Work required. Word for word, restate every record, though not the pictures.

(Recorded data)
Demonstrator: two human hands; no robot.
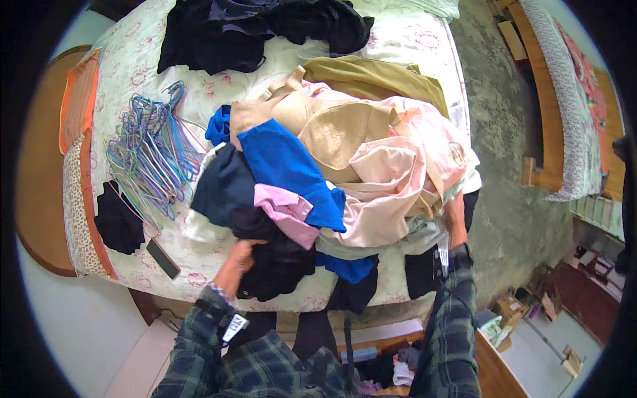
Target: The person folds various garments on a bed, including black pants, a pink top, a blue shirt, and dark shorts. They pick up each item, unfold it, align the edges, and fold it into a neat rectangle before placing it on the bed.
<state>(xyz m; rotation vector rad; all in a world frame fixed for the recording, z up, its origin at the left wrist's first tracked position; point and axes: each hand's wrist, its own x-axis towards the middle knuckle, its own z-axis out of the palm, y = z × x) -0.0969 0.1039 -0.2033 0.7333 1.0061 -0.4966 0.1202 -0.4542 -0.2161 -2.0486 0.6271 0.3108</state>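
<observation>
A heap of mixed clothes lies on the bed before me. My left hand, slightly blurred, grips a black garment at the heap's near left side. At the right edge, my right hand reaches in among the clothes, its fingers hidden by cloth. On top lie a beige bra, a blue garment and a pale pink garment. A folded pink cloth rests against the blue one. Dark navy cloth is at the left, and an olive garment at the back.
Many tangled hangers lie left of the heap, near a small black garment and a phone. Black clothes spread across the bed's far side. An open drawer holding clothes is below the bed's near edge.
</observation>
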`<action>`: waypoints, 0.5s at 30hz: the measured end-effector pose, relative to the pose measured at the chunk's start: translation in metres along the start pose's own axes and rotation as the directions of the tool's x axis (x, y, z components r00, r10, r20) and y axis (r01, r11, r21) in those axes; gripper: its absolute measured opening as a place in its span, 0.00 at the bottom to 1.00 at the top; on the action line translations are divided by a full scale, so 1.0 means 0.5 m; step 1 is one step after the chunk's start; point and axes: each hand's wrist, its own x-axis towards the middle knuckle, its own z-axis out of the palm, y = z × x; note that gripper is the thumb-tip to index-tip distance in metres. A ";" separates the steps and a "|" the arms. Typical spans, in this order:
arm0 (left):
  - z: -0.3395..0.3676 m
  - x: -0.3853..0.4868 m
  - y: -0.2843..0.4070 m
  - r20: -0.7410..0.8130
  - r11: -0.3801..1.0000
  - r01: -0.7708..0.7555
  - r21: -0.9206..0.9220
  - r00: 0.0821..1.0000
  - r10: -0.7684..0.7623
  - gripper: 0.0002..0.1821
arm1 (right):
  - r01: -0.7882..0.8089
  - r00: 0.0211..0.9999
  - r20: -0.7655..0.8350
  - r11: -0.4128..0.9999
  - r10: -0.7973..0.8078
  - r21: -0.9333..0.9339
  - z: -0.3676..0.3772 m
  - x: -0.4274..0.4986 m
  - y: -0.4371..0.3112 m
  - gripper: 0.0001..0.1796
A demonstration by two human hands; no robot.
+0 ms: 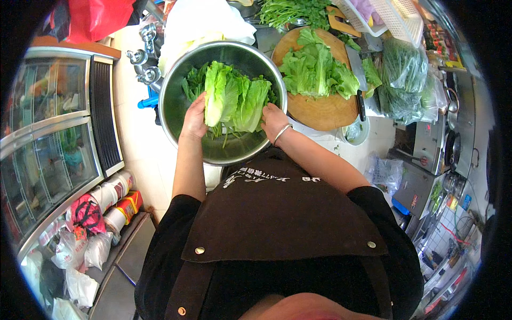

Solution for this problem.
Demonstrator: two human hands; no robot.
Target: The person folds various garments on a bed, including black pants, a pink top, a blue shirt, and dark shorts. They pick up each item, unfold it, align the edges, and fold it into a neat rectangle before placing it on the bed.
<state>(xyz m; rotation vector rad; all in a world frame fixed for the recording, z up, its origin at the left wrist's first tracked position; point and axes: each hand's wrist, its own x-axis towards the middle knuckle, its own z-axis out of the palm, y = z × x) -0.0969 0.1039 -0.2033 0.7333 1.0061 -0.4966 0.1202 -0.4542 -0.2161 -2.0486 0.6271 0.3108</state>
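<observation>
A heap of mixed clothes lies on the bed before me. My left hand, slightly blurred, grips a black garment at the heap's near left side. At the right edge, my right hand reaches in among the clothes, its fingers hidden by cloth. On top lie a beige bra, a blue garment and a pale pink garment. A folded pink cloth rests against the blue one. Dark navy cloth is at the left, and an olive garment at the back.
Many tangled hangers lie left of the heap, near a small black garment and a phone. Black clothes spread across the bed's far side. An open drawer holding clothes is below the bed's near edge.
</observation>
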`<action>`: waypoints, 0.5s at 30hz: the measured end-effector pose, relative to the pose measured at the chunk's start: translation in metres along the start pose's own axes and rotation as the directions of the tool's x axis (x, y, z components r00, r10, r20) and y axis (r01, r11, r21) in those axes; gripper: its absolute measured opening as a place in its span, 0.00 at the bottom to 1.00 at the top; on the action line translations are divided by a full scale, so 1.0 means 0.5 m; step 1 is one step after the chunk's start; point and axes: each hand's wrist, its own x-axis towards the middle knuckle, its own z-axis out of the palm, y = z × x; note that gripper is the thumb-tip to index-tip distance in metres. A ";" separates the steps and a "|" the arms. Typical spans, in this order:
arm0 (left):
  - z: -0.3395..0.3676 m
  - x: -0.3853..0.4868 m
  - y: -0.2843..0.4070 m
  - r20: -0.7410..0.8130
  - r11: -0.3801..1.0000
  - r01: -0.7708..0.7555
  - r21: -0.9206..0.9220
  - r00: 0.0821..1.0000
  - r10: -0.7684..0.7623
  - gripper: 0.0002..0.1821
arm1 (right):
  - r01: -0.7882..0.8089
  - r00: 0.0211..0.9999
  - r20: -0.7655..0.8350
  - r11: -0.4128..0.9999
  - r10: -0.7973..0.8078
  - r21: -0.9333..0.9339
  - z: -0.3676..0.3772 m
  - x: -0.4274..0.4986 m
  - y: -0.4371..0.3112 m
  - gripper: 0.0001..0.1796
A demonstration by two human hands; no robot.
+0 ms: 

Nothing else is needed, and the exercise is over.